The Lightning, for those of you who like to keep count, went 27 days without losing a game.
Its eight-game winning streak came to an end Tuesday at TD Garden in Boston, where the Bruins' 6-5 victory tied the best-of-seven Eastern Conference final at one game apiece.
And just like that, Game 3 tonight at the St. Pete Times Forum in Tampa became about more than wins and losses. It is, captain Vinny Lecavalier said, about heart.
"It's how you bounce back that shows what kind of team you are and the character you have," he said. "We realize this is a series. You're not going to win all your games. But you have to make sure that you bounce back and play solid in your next game."
To do that, center Steven Stamkos said, "we have to realize what we did wrong."
We heard a lot about how the Lightning lost its "structure" in Game 2. For Stamkos, that meant lapses in defensive zone coverages, getting sticks on pucks and managing the puck. Lecavalier mentioned turnovers.
Coach Guy Boucher said defensemen jumping into the offensive flow at the wrong times was a big reason the Bruins had so many odd-man rushes.
And yes, he added, perhaps the team was a bit overconfident from its long winning streak.
The good news for Tampa Bay, Boucher said, is "these are things we can correct quite easily."
Also working in the Lightning's favor is experience. This isn't the same team that began the postseason with 11 players making their playoff debuts.
It is a team that overcame a three-games-to-one deficit to the Penguins in the East quarterfinals and swept the top-seeded Capitals in the semis.
"We've learned a lot and matured a lot as a team," Stamkos said. "For guys who hadn't been in the playoffs, we know what it's all about now. We realize what it takes to win a series."

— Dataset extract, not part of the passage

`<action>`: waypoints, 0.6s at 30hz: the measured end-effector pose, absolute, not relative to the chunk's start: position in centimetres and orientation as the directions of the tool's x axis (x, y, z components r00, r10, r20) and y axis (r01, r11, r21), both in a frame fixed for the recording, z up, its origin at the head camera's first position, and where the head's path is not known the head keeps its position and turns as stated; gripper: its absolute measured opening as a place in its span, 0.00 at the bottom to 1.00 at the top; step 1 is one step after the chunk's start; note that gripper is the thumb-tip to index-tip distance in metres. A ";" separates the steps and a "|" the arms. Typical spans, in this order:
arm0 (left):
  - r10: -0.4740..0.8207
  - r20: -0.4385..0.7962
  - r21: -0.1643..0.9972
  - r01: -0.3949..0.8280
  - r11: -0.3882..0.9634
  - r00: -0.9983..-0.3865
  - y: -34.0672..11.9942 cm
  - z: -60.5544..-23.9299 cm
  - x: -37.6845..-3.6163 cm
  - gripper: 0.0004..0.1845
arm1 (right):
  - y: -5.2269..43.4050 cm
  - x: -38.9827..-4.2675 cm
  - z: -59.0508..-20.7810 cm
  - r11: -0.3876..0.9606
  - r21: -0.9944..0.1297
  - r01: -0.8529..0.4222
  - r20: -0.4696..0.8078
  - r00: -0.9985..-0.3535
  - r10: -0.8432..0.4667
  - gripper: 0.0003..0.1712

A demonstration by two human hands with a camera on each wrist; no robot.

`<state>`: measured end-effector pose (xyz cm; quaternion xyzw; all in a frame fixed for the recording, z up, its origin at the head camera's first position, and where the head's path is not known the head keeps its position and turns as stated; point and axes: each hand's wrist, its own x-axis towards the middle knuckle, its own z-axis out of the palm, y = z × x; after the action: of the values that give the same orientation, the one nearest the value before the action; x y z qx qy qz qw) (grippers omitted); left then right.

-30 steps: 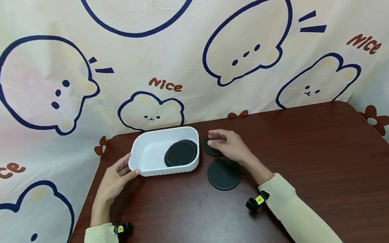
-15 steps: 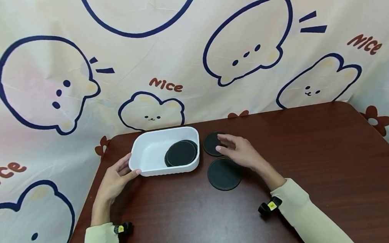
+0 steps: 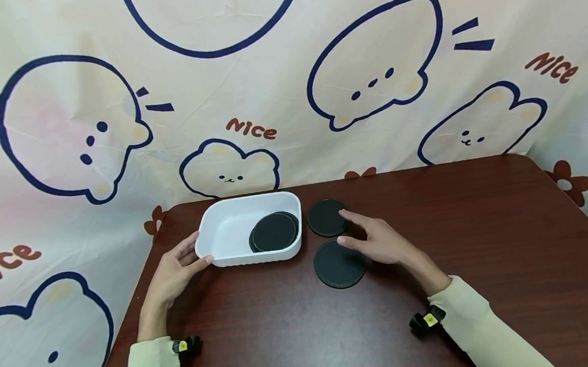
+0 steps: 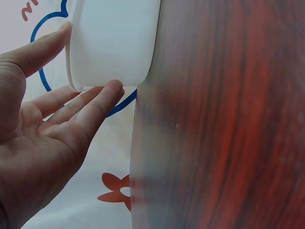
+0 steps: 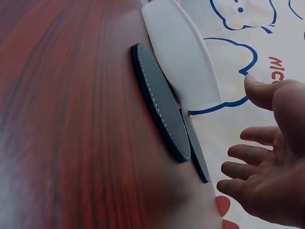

Still, it must have been weird for Lightning players to wake up Wednesday morning and deal with some negative emotions for the first time in a month.
"It's part of the game," goaltender Dwayne Roloson said. "It was nice having the string we did, but we have to focus on the next game. We've never been a team that looked in the past. We looked in the future and tried to control the things we could control, and that's what we're going to try to do (today)."
The Bruins will have some say as well, especially if they continue an aggressive forecheck that helped give them a huge advantage in puck possession and offensive-zone time in Game 2. Boston also did a great job getting traffic in front of Roloson, especially on the power play, which scored twice.
"We were moving the puck better. We shot it more," Bruins coach Claude Julien said. "We just seemed to be more determined as a group."
Safe to say the Lightning will be, too, in Game 3.
"We reloaded emotionally in the first series and the second series, so I don't see this one being any different," Boucher said. "It doesn't mean we're going to win games, but we're for sure going to be more aware of weaknesses we presented in the last game and are going to make sure we don't kill ourselves in the next game. (The Bruins are) already a good team. We don't need to give them more chances than they deserve."